The film’s nimbleness, marked by a brazenness suggesting creators who allow their imaginations to be the moth that reaches for the stars, is apparent from the jump when the camera pans across the graveled gray and orange ridges of a mine. One of the miners, Tekno, beholds a chunk of coltan, the metal used to power our cellphones and other high-tech electronics, only to be summarily struck to death by the butt of a soldier’s gun. His grief-stricken brother Matalusa (Bertrand Ninteretse) cradles him as the other workers, accompanied by drums, with shovels hitting the ground for additional percussion, dance in mourning. This incident causes Matalusa to flee the mine, and a waking dream guides him to another dimension.

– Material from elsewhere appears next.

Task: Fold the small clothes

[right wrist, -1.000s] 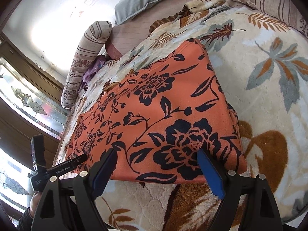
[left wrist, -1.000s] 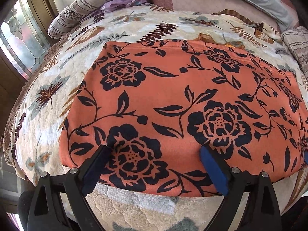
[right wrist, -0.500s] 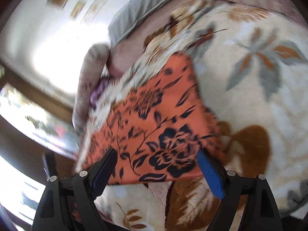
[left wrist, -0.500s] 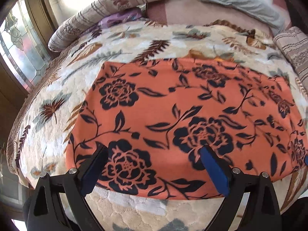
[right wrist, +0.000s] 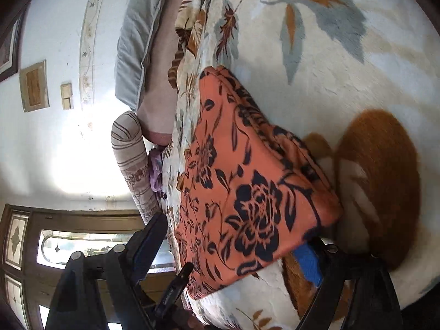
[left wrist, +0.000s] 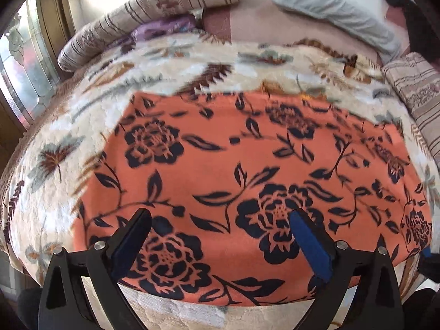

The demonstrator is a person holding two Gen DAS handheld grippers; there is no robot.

A similar, parallel vision, following the death of their aunt and a traumatic experience involving a pastor, pulls Neptune (Elvis “Bobo” Ngabo) away from their Rwandan village through the backroads of a country in upheaval. “I was born in my 23rd year,” explains Neptune in the film’s opening narration. And it’s not until Neptune transforms (this time played by Cheryl Isheja) that we figure out what exactly this ambiguous, yet potent line means.

Neptune is an intersex hacker exploring and disrupting binaries. They arrive in that other dimension, a village fed by a mysterious power source, to find Matalusa. There they discover a band of rebellious Black folks, such as Memory (Eliane Umuhire), Psychology (Trésor Niyongabo), and so forth who want to transform the world away from domineering colonialist powers, away from a totalitarian government known as the Authority, and out from one age into another. “Neptune Frost” demands your attention. Uzeyman’s luminous cinematography caresses black skin under blue and purple lights, allowing this talented group of actors to play to every corner of their innate beauty. The ingenious costumes by Cedric Mizero—a collection of wires, knobs, and hard drives—range from motherboard chic to a lightweight yet richly colored fabric that is elegant. The musical numbers, fusions of singer-songwriter Williams’ Afropunk style with atmospheric drones owing to Sun Ra, spring from the group so organically you immediately become fluent in their dynamic rhythms, moods, and tones.

While the artistry does dazzle, you never forget that “Neptune Frost” is a movie dedicated to the cause of liberation: a liberation of stolen resources and Black folks, and a freedom of the body. I found myself enraptured by the scenes of community building, of Africans bound together by a love for each other and a hope for the future moving toward revolutionary ends. The scenes of dance and happiness in this dimension, hidden away from white eyes (for the time being) is soul filling. In this ecstasy, in spite of an outside war-torn world, Neptune and Matalusa commit not just to the cause but to their shared spirit. Their bliss is idyllic, and therefore short lived. But it’s their willingness to challenge the Authority, through their romance and the acting of hacking, that serves as a battle cry against governments unwilling to serve their people. 

While the logic guiding “Neptune Frost” is difficult to follow, this isn’t the kind of work you can sleepwalk through. It pushes the viewer. There are no wasted plot points, no unnecessary pieces of dialogue or needless landscapes. Every texture contains a million little stories. It is humbling to see two filmmakers so curious, and so creatively playful as to invite messiness and brilliance. In all its so muchness, “Neptune Frost” is a reminder of cinema’s infinite storytelling possibilities.